** EXERCISE BRIEF **
Reprint every line of the data, keeping each character intact.
━━ DATA PROVIDED ━━
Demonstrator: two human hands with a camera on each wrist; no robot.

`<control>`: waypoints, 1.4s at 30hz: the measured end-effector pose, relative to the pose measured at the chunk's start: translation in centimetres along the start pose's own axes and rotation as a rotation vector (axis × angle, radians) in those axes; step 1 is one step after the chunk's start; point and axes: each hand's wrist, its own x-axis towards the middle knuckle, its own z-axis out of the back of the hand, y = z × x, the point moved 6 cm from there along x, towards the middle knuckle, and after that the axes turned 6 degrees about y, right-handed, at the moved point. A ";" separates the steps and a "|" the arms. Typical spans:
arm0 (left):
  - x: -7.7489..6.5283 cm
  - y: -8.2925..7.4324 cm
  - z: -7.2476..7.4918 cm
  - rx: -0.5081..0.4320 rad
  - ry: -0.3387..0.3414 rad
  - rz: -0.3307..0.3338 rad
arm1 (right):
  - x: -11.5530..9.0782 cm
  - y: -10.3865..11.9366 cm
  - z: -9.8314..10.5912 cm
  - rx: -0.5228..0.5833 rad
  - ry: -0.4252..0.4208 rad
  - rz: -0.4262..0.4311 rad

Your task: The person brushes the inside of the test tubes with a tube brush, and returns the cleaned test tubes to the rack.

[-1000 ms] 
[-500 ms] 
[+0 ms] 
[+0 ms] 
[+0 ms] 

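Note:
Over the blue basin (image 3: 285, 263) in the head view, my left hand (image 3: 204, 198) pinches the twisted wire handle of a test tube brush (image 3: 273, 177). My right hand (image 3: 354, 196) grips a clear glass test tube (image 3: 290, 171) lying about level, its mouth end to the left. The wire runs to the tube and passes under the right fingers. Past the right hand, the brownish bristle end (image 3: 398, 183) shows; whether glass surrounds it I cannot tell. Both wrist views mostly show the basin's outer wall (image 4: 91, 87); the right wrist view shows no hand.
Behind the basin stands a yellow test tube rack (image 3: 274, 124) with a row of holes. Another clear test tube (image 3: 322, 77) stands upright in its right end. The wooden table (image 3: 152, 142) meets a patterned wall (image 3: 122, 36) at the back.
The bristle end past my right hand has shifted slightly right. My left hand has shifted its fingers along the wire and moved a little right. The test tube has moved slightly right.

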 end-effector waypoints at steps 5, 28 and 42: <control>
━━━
** WRITTEN ANSWER **
Demonstrator: two human hands with a camera on each wrist; no robot.

`<control>`: waypoints, 1.4s at 30hz: the measured end-effector pose, relative to the pose measured at the chunk's start: translation in centimetres along the start pose's own axes and rotation as a rotation vector (axis × angle, radians) in those axes; step 1 is one step after the chunk's start; point and axes: each hand's wrist, its own x-axis towards the middle knuckle, its own z-axis out of the back of the hand, y = z × x, the point moved 6 cm from there along x, towards the middle knuckle, and after that the axes turned 6 degrees about y, right-handed, at the moved point. A ";" separates the steps and a "|" the arms. Typical spans:
arm0 (left):
  - x: -7.7489..6.5283 cm
  - y: -8.2925..7.4324 cm
  - z: -7.2476..7.4918 cm
  - rx: -0.5081..0.4320 rad
  - ry: -0.3387..0.3414 rad
  - rz: -0.3307..0.3338 rad
arm1 (right):
  - x: -11.5530..9.0782 cm
  - y: -10.3865..11.9366 cm
  - z: -9.8314..10.5912 cm
  - rx: -0.5228..0.5833 rad
  - ry: -0.4252..0.4208 rad
  - rz: -0.4262..0.4311 rad

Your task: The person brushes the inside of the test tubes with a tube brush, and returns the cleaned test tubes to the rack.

[-1000 ms] 
[-500 ms] 
[+0 ms] 
[+0 ms] 
[+0 ms] 

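Note:
Over the blue basin (image 3: 285, 263) in the head view, my left hand (image 3: 204, 198) pinches the twisted wire handle of a test tube brush (image 3: 273, 177). My right hand (image 3: 354, 196) grips a clear glass test tube (image 3: 290, 171) lying about level, its mouth end to the left. The wire runs to the tube and passes under the right fingers. Past the right hand, the brownish bristle end (image 3: 398, 183) shows; whether glass surrounds it I cannot tell. Both wrist views mostly show the basin's outer wall (image 4: 91, 87); the right wrist view shows no hand.
Behind the basin stands a yellow test tube rack (image 3: 274, 124) with a row of holes. Another clear test tube (image 3: 322, 77) stands upright in its right end. The wooden table (image 3: 152, 142) meets a patterned wall (image 3: 122, 36) at the back.
The bristle end past my right hand has shifted slightly right. My left hand has shifted its fingers along the wire and moved a little right. The test tube has moved slightly right.
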
 end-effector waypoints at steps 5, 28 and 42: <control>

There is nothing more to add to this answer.